Where the data below contains pictures, omit them; output the rest word for word.

Source data START

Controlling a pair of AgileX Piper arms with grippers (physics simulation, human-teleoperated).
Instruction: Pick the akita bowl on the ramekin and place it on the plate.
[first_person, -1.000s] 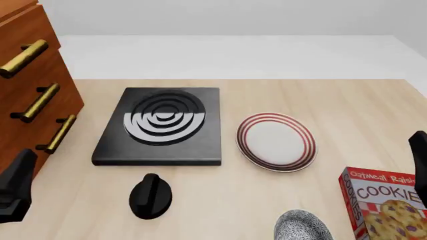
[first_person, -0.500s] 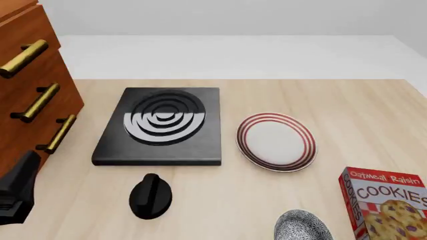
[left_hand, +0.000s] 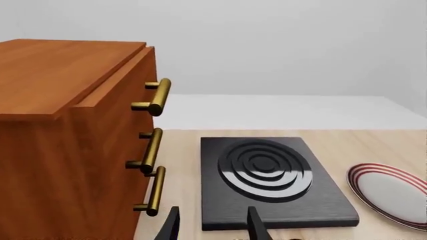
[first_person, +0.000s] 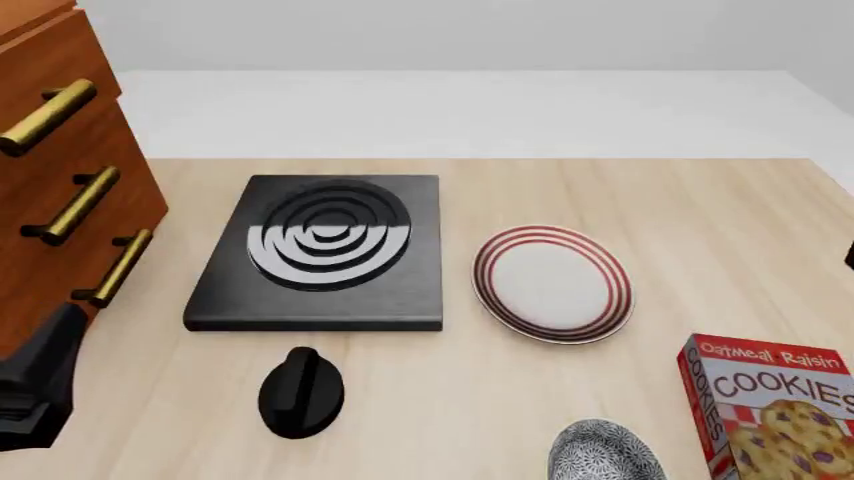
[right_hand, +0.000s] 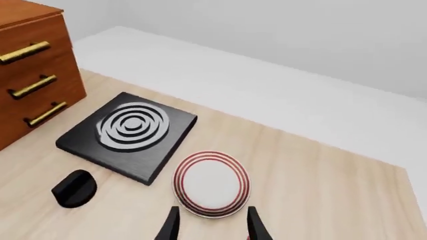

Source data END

--- Solution for this problem ---
Controlling a pair of AgileX Piper arms with grippers (physics simulation, human-teleoperated).
Instruction: Pick the akita bowl on the ramekin and place it on the plate.
[first_person, -1.000s] 
[first_person, -0.500s] 
[left_hand, +0.000s] 
[first_person, +0.000s] 
[right_hand, +0.000s] 

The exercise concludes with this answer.